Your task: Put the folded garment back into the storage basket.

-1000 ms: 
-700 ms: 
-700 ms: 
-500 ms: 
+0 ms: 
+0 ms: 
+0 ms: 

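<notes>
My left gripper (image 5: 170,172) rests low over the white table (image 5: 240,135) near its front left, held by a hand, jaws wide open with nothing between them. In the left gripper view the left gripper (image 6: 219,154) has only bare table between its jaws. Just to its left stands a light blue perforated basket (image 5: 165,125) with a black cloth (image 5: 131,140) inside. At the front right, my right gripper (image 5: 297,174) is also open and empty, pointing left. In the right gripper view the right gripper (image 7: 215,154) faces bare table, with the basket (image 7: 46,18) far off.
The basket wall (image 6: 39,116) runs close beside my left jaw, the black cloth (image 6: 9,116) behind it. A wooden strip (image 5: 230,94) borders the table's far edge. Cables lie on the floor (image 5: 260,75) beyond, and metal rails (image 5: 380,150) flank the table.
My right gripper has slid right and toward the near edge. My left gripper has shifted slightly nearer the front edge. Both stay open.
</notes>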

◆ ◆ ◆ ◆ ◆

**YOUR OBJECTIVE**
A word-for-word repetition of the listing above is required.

**EXERCISE OUTPUT**
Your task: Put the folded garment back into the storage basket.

-1000 ms: 
-700 ms: 
-700 ms: 
-500 ms: 
+0 ms: 
+0 ms: 
+0 ms: 

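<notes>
My left gripper (image 5: 170,172) rests low over the white table (image 5: 240,135) near its front left, held by a hand, jaws wide open with nothing between them. In the left gripper view the left gripper (image 6: 219,154) has only bare table between its jaws. Just to its left stands a light blue perforated basket (image 5: 165,125) with a black cloth (image 5: 131,140) inside. At the front right, my right gripper (image 5: 297,174) is also open and empty, pointing left. In the right gripper view the right gripper (image 7: 215,154) faces bare table, with the basket (image 7: 46,18) far off.
The basket wall (image 6: 39,116) runs close beside my left jaw, the black cloth (image 6: 9,116) behind it. A wooden strip (image 5: 230,94) borders the table's far edge. Cables lie on the floor (image 5: 260,75) beyond, and metal rails (image 5: 380,150) flank the table.
My right gripper has slid right and toward the near edge. My left gripper has shifted slightly nearer the front edge. Both stay open.
</notes>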

Nothing further is needed to complete the exercise.